PBC for a given index, is actually given by (after hours of breaking the nerves in my fried brain)
function pbc_1(system,index)
eval_1(i,n)= ((abs(i)-1) ÷ n)*((sign(i)+1) ÷ 2) - ((sign(i-1)-1) ÷ 2)*((i-n) ÷ n)
index_1(i,n)=((abs(i+n-1) % n)+1)
unit_size=size(system)[1]
a=(-system[1,1,1].ge+system[1,1,2].ge)[3]*unit_size
uc=eval_1.(index,unit_size)*a
index_mod=index_1.(index,unit_size)#index .% (unit_size+1)
return index_mod,uc
end;
pbc_1
takes the system (which stores the tetra object in 3D space in a $nxnxn$ matrix) and index to which it needs to calculate the corresponding PBC tetra unit inside the unit cell and also the value to which it needs to be moved by. It turns out because of the dispatch mechanism in Julia, it makes more sense to write a dispatchable function to get the system at a given index with PBC. Using the above pbc_1
one can use something like
#----get the tetra of a system at given index with PBC
function system_at_index(system,index)
index_mod,uc=pbc_1(system,index)
tetra_tmp=system[index_mod[1],index_mod[2],index_mod[3]]
ge=tetra_tmp.ge+uc
cl1=tetra_tmp.cl1+uc
cl2=tetra_tmp.cl2+uc
cl3=tetra_tmp.cl3+uc
return tetra(ge,cl1,cl2,cl3)
end;
And thus our NN function previously written, reduces to
# NN algorithm
function get_nn_2(system,pos)
tmp=Array{Float64, 1}[]
for i in -1:1
for j in -1:1
for k in -1:1
index_tmp=pos+[i,j,k]
temp=system_at_index(system,index_tmp)
push!(tmp,temp.cl1)
push!(tmp,temp.cl2)
push!(tmp,temp.cl3)
end
end
end
return tmp
end
Having corrected this, we can now start writing the dipole equation. For a given set of dipoles as shown bellow,
Dipole interaction energy can be derived and is given by
\[\begin{equation}U_{\mathrm{dd}}=\frac{1}{4 \pi \epsilon_{0} r_{i j}^{3}}\left[\vec{\mu}_{i} \cdot \vec{\mu}_{j}-3 \frac{\left(\vec{\mu}_{i} \cdot \mathbf{r}_{i j}\right)\left(\mathbf{r}_{i j} \cdot \vec{\mu}_{j}\right)}{r_{i j}^{2}}\right]\end{equation} \label{eq:1}\]Where $\mu_{i}$ is the dipole vector and $r_{i j}$ is the vector connecting the dipoles. Here, for the sake of simplicity, we will ignore the pre-factors and code just the form of it. This doesn’t take out any physics as for our case, the strength is arbitrary and infact controlled by the coupling between dipole energy and “bonding” energy.
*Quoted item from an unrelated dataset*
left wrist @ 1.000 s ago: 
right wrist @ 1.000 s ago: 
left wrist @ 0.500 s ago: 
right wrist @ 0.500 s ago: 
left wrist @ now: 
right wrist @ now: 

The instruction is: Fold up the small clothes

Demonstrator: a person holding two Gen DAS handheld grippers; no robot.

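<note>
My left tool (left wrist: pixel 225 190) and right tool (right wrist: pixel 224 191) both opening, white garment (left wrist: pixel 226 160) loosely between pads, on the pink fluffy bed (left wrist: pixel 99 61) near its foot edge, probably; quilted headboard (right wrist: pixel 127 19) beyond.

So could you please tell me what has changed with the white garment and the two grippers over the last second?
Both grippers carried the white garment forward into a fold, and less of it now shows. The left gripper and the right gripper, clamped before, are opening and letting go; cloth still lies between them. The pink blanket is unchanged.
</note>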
# Function to get dipole orientation of a tetrahedron
function get_dipol_vec(tetra::tetra)
return (tetra.ge - (tetra.cl1+tetra.cl2+tetra.cl3)/3)/norm(tetra.ge - (tetra.cl1+tetra.cl2+tetra.cl3)/3)
end
# Get the distance vector between two tetrahedrons supplying pl will plot it in pl
function get_dipole_dist(tetra1::tetra,tetra2::tetra,pl=nothing)
r1=(tetra1.ge+tetra1.cl1+tetra1.cl2+tetra1.cl3)/4
r2=(tetra2.ge+tetra2.cl1+tetra2.cl2+tetra2.cl3)/4
if pl == nothing
return r1-r2
else
plot_tetra(tetra1,pl)
plot_tetra(tetra2,pl)
plot!(pl,[i[1] for i in [r1,r2]],[i[2] for i in [r1,r2]],[i[3] for i in [r1,r2]],color="red",linewidth=3,label="connecting vector r12")
end;
end;
Above code get_dipol_vec
calculates the dipole vector orientation for a given tetrahedron which is nothing but the distance of $B$ atom to the center of the triangle formed by 3 $X$ atoms. get_dipole_dist
calculates the vector connecting the two centers of the tetrahedrons.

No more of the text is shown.